Kapp Nathalie, Borgatta Lynn, Stubblefield Phillip, Vragovic Olivera, Moreno Nilda
Department of Obstetrics and Gynecology, Boston University School of Medicine, Boston, Massachusetts, USA.
Obstet Gynecol. 2007 Dec;110(6):1304-10. doi: 10.1097/01.AOG.0000289577.32274.a5.
To investigate the adjunctive use of mifepristone in second-trimester induction abortions using misoprostol 1 day after feticidal digoxin.
This is a randomized, placebo-controlled, double-blind trial of mifepristone in second-trimester induction termination using misoprostol after feticidal digoxin. Women seeking abortion between 18 and 23 weeks of gestation were offered enrollment. At the time of digoxin amnioinfusion, participants received a randomly allocated, identical-appearing capsule containing either mifepristone, 200 mg, or placebo. Patients returned the following day for induction with buccal misoprostol. The primary outcome was the time interval from the first misoprostol dose to abortion. Analysis utilized survival curves with log-rank testing.
Of 64 women, 32 received mifepristone and 32 received placebo. The groups did not differ by ethnicity, age, parity, reason for termination, or gestational age. Median procedure time was significantly shorter for those who received mifepristone, 10 hours (95% confidence interval [CI] 8-12), than those who did not, 18 hours (95% CI 15-22), P<.01, and those parous, 10 hours (95% CI 9-14), compared with nulliparous, 16 hours (95% CI 12-22, P=.02). Other findings in the mifepristone compared with placebo group included rates of placental retention, 3.1% compared with 6.3% (P=.61), length of hospitalization, 0.66 days compared with 0.8 days (P=.23), and analgesic requirements, 27.2 mg compared with 39.3 mg morphine (P=.22). Side effects during induction were similar between groups.
Addition of mifepristone in second-trimester termination inductions using misoprostol significantly reduces the abortion time interval.

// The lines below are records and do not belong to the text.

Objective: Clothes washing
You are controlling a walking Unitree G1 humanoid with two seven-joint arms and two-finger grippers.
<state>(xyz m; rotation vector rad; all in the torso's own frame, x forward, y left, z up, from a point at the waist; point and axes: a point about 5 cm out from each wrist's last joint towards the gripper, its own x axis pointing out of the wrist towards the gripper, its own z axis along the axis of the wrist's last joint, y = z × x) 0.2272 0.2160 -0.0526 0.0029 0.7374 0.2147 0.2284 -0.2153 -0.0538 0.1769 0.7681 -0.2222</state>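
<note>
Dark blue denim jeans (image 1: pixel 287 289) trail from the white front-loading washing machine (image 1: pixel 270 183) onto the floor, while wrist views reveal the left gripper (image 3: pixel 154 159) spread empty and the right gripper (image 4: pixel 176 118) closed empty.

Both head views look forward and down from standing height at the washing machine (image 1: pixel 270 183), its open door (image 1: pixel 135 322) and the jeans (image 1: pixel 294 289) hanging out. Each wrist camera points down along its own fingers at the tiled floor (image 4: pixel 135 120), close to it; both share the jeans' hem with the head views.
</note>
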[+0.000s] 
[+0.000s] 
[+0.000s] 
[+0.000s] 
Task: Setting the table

Clinicaltrials.gov, www.clinicaltrials.gov, NCT00382538
I.
研究米非司酮在使用地高辛杀胎1天后联合米索前列醇用于中期引产中的作用。
这是一项关于米非司酮在使用地高辛杀胎后联合米索前列醇进行中期引产的随机、安慰剂对照、双盲试验。招募妊娠18至23周寻求堕胎的女性。在进行地高辛羊膜腔灌注时,参与者随机接受一粒外观相同的胶囊,其中含200毫克米非司酮或安慰剂。患者次日返回使用米索前列醇经颊给药进行引产。主要结局是从首次服用米索前列醇至流产的时间间隔。分析采用生存曲线和对数秩检验。
64名女性中,32名接受米非司酮,32名接受安慰剂。两组在种族、年龄、产次、终止妊娠原因或孕周方面无差异。接受米非司酮者的中位手术时间显著短于未接受者,分别为10小时(95%置信区间[CI]8 - 12)和18小时(95%CI 15 - 22),P<0.01;经产妇为10小时(95%CI 9 - 14),未产妇为16小时(95%CI 12 - 22),P = 0.02。与安慰剂组相比,米非司酮组的其他结果包括胎盘残留率,分别为3.1%和6.3%(P = 0.61);住院时间,分别为0.66天和0.8天(P = 0.23);镇痛药物需求量,分别为27.2毫克和39.3毫克吗啡(P = 0.22)。引产期间两组的副作用相似。
在使用米索前列醇进行中期引产时加用米非司酮可显著缩短流产时间间隔。